According to Hall and Shelby (2000), displacement can occur in three ways, namely temporal displacement, spatial displacement, and displacement of visitor activities. Activity displacement occurs when the same site or location is used but visitors change to another activity (Hall & Shelby, 2000). Other researchers such as Manning and Valliere (2001) and Arnberger and Brandenburg (2007) discussed temporal displacement and spatial displacement. Temporal displacement refers to the willingness to change the time of the visit to avoid a bad situation in the location that a tourist wants to visit. For example, visitors will avoid peak hours to avoid getting stuck in traffic (Hall & Shelby, 2000). However, this displacement concept does not consider if a person deliberately intends to find a place he likes more (Hall & Shelby, 2000).

The study by Dumbrovska (2017) focused on spatial displacement. Spatial displacement refers visitors’ response of changing the location of their activities to other areas, for example camping in other recreation areas. Spatial displacement is also often seen from two different perspectives, namely intraspatial displacement and interspatial displacement. According to Arnberger& Brandenburg (2007), intraspatial displacement occurs when visitors shift to another location but in the same area. For example, visitors remain within the city but outside the tourist area (Dumbrovska, 2017). On the other hand, interspatial displacement entails moving to another area (Arnberger& Brandenburg, 2007). Dumbrovska (2017) gave the example of his respondents’ movement out of the city to second homes outside the city during the summer holidays, allowing visitors to “escape” from the crowded city.

New tourism product supply

Tourism supply is the result of a convergence of activities, services, and industries that offer a travel experience (Goeldner & Ritchie, 2012). Novais (2018) interprets the supply of tourism as an act in which the focus is to transform the potential of a destination into something that brings success and makes the destination a product that can be offered to tourists. Destinations are frequently viewed in the context of tourism supply as places that have the power to attract tourists and influence where they go, how long they stay, and what they do (Formica & Uysal, 2006; Kozak, Uysal, & Birkan, 2008).

Satellite tourism needs to focus on providing new products as a tourist attraction factor, similar to satellite cities that are well-known for their new cities. Thus, the idea of introducing new products becomes crucial for the growth of SToD. The development of new products is important for the tourism sector in terms of product diversity (Jónás-Berki et al., 2014; Saarinen, Moswete, &Monare, 2014), product repair and upgrade products (Jesus, 2016), and adding to existing products (Eckert &Pechlaner, 2019). It helps provide people with more options to resolve a situation and a problem. New products offer many advantages to tourism, including opportunities for generating incomes for the community and development so as to be competitive as a destination of choice for tourists (Coroş, Gică, Yallop, &Moisescu, 2017; Gardiner, 2021; Kumar, 2019; Saarinen et al., 2014).

A new tourism product is “something that has never been experienced and known among tourists either in terms of the activities offered or the destination experience”, potentially attracting many new tourists to a destination (Benur& Bramwell, 2015; Isa, Ali, Yusof, & Isa, 2012).

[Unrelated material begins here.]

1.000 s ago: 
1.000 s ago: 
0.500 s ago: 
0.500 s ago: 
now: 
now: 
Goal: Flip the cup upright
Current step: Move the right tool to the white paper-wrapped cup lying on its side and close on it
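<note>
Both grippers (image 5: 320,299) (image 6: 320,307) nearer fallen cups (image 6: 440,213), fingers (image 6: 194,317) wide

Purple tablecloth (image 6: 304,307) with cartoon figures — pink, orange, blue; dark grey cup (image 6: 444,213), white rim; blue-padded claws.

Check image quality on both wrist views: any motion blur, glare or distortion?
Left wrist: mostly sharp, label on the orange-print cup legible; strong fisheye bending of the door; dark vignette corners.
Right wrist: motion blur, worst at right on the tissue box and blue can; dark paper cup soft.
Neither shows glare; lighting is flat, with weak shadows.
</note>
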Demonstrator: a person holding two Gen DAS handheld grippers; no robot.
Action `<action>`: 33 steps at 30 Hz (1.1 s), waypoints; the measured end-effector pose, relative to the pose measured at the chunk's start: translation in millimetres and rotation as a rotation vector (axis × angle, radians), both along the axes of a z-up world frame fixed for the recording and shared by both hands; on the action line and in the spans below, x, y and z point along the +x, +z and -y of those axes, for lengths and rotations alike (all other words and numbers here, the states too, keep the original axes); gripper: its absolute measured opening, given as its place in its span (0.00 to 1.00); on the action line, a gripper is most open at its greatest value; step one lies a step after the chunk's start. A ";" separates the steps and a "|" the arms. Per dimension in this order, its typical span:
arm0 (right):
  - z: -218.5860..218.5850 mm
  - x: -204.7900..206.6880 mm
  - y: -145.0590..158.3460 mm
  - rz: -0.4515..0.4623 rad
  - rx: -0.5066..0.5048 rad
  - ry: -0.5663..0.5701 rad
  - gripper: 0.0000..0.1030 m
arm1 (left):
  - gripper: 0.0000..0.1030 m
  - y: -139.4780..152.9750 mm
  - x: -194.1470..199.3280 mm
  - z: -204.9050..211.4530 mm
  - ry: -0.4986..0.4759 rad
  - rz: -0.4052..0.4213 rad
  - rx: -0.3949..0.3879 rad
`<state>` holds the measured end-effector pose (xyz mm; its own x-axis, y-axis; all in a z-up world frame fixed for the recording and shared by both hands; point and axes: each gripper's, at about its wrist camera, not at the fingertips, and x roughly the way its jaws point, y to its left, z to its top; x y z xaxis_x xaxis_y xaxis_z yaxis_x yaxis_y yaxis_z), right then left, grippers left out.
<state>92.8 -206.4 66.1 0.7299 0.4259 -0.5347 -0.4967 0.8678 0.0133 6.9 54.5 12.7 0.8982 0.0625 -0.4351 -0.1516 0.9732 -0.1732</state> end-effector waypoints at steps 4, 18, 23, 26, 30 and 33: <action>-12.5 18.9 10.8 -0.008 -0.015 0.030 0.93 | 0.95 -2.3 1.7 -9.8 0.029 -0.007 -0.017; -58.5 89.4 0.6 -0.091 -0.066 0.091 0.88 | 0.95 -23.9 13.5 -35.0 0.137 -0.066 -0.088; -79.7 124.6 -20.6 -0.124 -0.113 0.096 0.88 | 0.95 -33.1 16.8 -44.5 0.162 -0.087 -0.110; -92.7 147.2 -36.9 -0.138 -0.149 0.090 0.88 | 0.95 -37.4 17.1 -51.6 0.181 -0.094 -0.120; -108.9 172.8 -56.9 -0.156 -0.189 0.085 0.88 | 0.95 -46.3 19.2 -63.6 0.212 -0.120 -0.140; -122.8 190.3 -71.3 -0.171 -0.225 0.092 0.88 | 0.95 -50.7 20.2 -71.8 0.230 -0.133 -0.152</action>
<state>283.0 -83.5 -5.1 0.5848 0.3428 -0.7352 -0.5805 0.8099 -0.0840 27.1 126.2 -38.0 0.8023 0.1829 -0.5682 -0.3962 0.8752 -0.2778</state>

According to Ho & McKercher (2004), products can be replaced by “resources”, “supply” or “satisfaction” because the main characteristic of the product is the ability to meet a person’s needs. The significance of the product is not in what the customer purchases, but rather the benefits obtained to satisfy their needs and wants. With the existence of new product marketing, marketers are prepared to identify and plan to meet consumers’ desires and welcome the arrival of tourists (Benur& Bramwell, 2015).

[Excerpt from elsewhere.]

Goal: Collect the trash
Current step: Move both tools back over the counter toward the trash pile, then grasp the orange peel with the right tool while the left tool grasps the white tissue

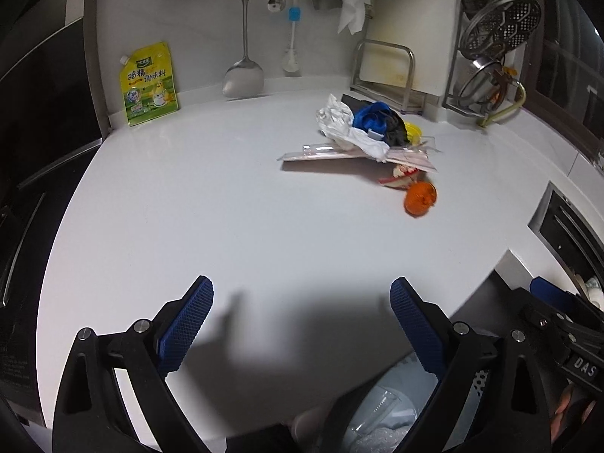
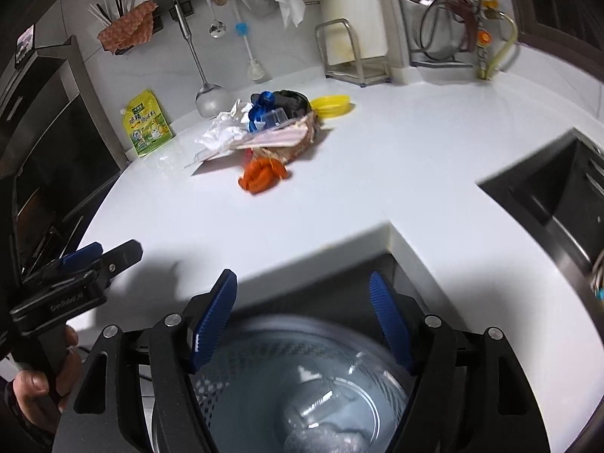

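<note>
A trash pile (image 1: 362, 132) lies at the back of the white counter (image 1: 226, 207): white crumpled plastic, blue and black bags, a flat clear package, a yellow lid (image 2: 332, 105) and orange peel (image 1: 419, 198). The pile also shows in the right wrist view (image 2: 264, 128), with the peel (image 2: 262, 174) in front of it. My left gripper (image 1: 302, 321) is open and empty above the counter's front edge. My right gripper (image 2: 302, 317) is open and empty above a lined trash bin (image 2: 302, 389) that holds clear plastic. The bin also shows in the left wrist view (image 1: 381, 411).
A yellow seasoning pouch (image 1: 149, 85) leans on the back wall at left. Utensils (image 1: 244, 37) hang above the counter. A metal rack (image 1: 385, 71) and a dish rack (image 1: 490, 49) stand at the back right. A dark sink (image 2: 547, 192) lies on the right.
</note>
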`<state>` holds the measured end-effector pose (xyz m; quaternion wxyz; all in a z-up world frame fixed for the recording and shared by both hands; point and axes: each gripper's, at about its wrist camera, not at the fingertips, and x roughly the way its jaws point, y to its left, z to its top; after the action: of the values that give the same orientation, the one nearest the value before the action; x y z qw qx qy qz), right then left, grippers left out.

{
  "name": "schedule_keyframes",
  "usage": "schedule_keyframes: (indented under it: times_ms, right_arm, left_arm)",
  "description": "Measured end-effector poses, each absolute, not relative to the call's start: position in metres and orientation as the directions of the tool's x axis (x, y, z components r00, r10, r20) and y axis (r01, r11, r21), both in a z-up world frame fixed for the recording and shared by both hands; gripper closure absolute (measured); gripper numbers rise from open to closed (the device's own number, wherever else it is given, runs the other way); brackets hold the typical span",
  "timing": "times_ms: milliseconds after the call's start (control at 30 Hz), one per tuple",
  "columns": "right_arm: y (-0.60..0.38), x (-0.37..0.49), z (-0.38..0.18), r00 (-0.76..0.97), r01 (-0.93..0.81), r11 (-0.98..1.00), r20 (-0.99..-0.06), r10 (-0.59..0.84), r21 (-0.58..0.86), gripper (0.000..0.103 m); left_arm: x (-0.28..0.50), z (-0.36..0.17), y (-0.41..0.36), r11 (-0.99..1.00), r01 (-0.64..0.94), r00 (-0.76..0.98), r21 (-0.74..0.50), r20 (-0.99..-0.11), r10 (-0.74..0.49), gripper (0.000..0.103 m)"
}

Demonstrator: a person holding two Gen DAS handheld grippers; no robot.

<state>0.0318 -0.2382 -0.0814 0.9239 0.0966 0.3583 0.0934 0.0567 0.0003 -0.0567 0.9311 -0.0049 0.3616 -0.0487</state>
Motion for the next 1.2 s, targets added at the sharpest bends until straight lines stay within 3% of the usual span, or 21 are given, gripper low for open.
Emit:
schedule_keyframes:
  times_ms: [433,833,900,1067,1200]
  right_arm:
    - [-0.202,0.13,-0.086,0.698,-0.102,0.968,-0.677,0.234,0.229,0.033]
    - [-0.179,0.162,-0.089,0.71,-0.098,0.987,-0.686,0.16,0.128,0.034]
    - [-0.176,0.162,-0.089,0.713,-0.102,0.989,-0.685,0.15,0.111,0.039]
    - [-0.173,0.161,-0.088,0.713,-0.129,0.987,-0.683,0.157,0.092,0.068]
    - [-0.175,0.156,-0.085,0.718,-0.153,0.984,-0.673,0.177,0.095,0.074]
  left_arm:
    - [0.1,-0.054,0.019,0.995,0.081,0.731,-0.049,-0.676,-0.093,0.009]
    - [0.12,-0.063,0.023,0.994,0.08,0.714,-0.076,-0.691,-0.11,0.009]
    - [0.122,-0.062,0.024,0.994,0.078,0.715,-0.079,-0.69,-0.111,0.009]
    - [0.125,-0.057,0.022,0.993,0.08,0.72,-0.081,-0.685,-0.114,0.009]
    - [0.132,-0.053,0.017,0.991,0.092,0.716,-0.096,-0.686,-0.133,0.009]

Benur and Bramwell (2015) formulated tourism product focus and destination diversity to describe the tourism product supply environment, process, and product use. According to them, the entire process of tourism destination is as complex as providing the ingredients to create an experience. Schumpeter, an influential research figure in economic development theory, proposed a “new combination” or innovation in entrepreneurship to maintain the competitiveness of the travel industry (Croitoru, 2012). Since the spread of Schumpeter’s ideas in 1934, Benur and Bramwell (2015) has built a framework model of tourism product convergence and destination diversity. The framework has led to the introduction of new products, establishment of new thematic or spatial relationships between products, combination of different products, matching of products with new mass or niche markets, combination of markets in new ways with the same product, or collaboration between product suppliers at the destination.

DISCUSSION 

The study finds that the combination of three concepts; satellite tourism, tourist movements, and new tourism product supply, serves as the foundation for the proposed concept, “Satellite Tourism Destination” as a solution to expand the core attractions and sustain the tourism industry in the competitive advantages. The term satellite tourism is commonly used by industry players, such as the local newspaper, which reports on the growth of satellite tourism in Malaysia. However, studies on satellite tourism are not discussed in depth in scientific journals. Therefore, this study is critical in ensuring that future discussions about SToD include stronger scientific references. Analysis from research papers reveals that conflicts in the core destination are the push factor that causes tourist movements. Meanwhile, new products serve as attractions and support tourism growth in a particular region.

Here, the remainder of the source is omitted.